Bluegrass Pickers Can Learn Clawhammer



Bluegrass Pickers Can Learn Clawhammer
Bluegrass Pickers Can Learn Clawhammer
By Bob Flesher
It is amazing how many bluegrass
banjo pickers have told me, “I wish I could
play that clawhammer style but I just can’t
seem to make it work.” Many of them who
have said this have been professional banjo
players with big-name bands.
When I first took banjo lessons about
50 years ago, back in the days of white
toothpaste, my teacher, Bill Cunningham
of Ashville, NC, asked me if I wanted to
learn bluegrass or clawhammer.

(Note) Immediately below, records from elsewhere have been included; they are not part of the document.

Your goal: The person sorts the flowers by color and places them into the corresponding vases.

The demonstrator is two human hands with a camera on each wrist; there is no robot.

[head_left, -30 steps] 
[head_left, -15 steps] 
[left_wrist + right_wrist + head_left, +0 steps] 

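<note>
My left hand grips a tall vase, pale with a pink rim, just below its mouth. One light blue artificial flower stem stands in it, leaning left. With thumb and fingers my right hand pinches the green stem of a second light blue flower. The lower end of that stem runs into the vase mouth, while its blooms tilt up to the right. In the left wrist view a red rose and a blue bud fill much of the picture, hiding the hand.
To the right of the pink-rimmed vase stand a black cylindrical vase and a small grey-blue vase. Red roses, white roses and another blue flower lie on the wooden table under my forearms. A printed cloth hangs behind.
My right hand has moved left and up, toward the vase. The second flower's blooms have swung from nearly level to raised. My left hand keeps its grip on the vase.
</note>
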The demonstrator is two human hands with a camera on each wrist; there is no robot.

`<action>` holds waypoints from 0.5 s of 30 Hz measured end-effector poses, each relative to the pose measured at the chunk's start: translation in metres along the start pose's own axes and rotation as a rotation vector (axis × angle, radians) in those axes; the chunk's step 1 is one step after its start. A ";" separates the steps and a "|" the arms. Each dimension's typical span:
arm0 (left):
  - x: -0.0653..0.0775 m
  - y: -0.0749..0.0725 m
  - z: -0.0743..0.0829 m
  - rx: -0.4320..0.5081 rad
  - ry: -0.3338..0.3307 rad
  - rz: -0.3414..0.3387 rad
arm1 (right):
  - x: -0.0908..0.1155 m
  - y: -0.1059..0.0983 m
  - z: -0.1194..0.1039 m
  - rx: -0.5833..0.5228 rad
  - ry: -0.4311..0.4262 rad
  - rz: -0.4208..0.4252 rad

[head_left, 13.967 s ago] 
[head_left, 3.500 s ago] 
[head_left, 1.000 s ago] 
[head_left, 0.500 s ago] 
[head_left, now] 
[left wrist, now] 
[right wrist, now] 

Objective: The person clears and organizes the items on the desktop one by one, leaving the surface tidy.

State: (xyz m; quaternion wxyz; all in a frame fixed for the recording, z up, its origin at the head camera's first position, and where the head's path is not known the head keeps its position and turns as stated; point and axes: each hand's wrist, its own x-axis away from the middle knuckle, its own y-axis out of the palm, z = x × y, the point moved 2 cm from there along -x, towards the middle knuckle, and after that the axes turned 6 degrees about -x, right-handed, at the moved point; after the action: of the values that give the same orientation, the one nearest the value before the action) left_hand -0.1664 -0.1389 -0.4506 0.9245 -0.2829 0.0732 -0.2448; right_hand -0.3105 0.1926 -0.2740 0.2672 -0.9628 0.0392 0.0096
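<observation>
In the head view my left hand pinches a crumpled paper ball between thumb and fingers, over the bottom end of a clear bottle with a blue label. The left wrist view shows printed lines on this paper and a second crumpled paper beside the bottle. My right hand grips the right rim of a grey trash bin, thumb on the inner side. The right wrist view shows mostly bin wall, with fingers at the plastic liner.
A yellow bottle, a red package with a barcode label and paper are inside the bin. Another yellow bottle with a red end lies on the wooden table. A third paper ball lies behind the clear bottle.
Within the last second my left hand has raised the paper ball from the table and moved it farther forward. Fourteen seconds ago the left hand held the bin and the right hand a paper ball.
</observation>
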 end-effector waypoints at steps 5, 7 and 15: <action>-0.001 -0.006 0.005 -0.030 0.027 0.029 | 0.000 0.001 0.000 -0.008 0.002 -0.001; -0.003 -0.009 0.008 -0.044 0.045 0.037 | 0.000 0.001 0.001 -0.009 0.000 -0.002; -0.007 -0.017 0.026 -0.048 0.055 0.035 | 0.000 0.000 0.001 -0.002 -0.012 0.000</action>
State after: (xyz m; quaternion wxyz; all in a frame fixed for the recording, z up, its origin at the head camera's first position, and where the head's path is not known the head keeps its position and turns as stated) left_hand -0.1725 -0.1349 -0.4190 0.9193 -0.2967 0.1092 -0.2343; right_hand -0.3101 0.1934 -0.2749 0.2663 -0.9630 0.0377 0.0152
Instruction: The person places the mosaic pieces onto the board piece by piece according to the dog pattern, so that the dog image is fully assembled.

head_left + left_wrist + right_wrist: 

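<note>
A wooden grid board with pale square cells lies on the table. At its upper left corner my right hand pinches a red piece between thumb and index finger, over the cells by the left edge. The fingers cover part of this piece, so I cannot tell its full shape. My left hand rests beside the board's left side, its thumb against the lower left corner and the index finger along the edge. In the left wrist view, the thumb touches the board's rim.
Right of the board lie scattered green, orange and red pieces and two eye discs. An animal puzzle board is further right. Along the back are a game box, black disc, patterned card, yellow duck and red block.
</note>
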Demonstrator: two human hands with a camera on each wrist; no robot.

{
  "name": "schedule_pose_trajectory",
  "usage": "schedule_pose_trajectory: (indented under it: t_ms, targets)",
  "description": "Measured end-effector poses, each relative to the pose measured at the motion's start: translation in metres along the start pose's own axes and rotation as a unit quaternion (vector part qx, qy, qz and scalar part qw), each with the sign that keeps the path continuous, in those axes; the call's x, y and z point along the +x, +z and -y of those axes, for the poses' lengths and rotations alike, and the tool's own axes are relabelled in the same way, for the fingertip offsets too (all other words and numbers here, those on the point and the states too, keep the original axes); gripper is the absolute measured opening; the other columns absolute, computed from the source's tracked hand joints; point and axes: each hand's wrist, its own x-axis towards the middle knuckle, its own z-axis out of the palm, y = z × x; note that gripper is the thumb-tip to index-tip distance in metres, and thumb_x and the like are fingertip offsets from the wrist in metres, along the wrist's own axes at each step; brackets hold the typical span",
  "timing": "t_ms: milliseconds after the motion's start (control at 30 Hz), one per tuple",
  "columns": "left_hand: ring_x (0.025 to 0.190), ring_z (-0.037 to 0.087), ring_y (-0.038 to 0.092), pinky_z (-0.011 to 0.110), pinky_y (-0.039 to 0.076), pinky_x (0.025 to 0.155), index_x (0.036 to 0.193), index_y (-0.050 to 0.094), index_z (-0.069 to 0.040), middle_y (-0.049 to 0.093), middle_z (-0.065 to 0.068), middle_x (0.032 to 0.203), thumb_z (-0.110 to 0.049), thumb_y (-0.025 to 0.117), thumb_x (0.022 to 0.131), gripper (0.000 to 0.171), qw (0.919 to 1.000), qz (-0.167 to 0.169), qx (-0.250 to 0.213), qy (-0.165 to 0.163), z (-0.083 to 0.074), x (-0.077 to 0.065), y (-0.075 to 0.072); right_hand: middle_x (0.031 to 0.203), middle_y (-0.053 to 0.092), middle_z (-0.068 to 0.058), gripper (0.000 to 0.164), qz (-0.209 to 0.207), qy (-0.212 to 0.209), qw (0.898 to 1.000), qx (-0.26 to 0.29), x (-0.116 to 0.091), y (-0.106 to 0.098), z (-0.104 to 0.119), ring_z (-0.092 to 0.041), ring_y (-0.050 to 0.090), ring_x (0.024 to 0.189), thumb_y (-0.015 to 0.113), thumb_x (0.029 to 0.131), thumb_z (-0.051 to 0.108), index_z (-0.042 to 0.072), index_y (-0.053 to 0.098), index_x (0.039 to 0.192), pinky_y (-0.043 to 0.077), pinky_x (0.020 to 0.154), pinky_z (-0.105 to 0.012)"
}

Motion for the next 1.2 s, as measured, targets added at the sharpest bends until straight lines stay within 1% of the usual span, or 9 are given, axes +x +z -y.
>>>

With a
dumb-struck look on my face, he said, “I’ll
teach you clawhammer first because it is
easier to learn. While you are practicing
that I will teach you bluegrass.” He already
knew it’s more difficult to transition from
clawhammer to bluegrass style, rather
than the other way around. Therein lies the
problem of bluegrass banjo pickers learning
clawhammer. It’s a harder transition but I’ll
show you how it can be easily accomplished
with time in practice.
Of course, in finger-picking, the fingers
pick up towards the palm of the hand. This
is the European style of playing a stringed
instrument. In clawhammer, the first or
second finger knocks down on the string
using the back of the fingernail. You can use
either your first or second finger as it makes
no difference. During the times of the
minstrels it was called the “Stroke Style”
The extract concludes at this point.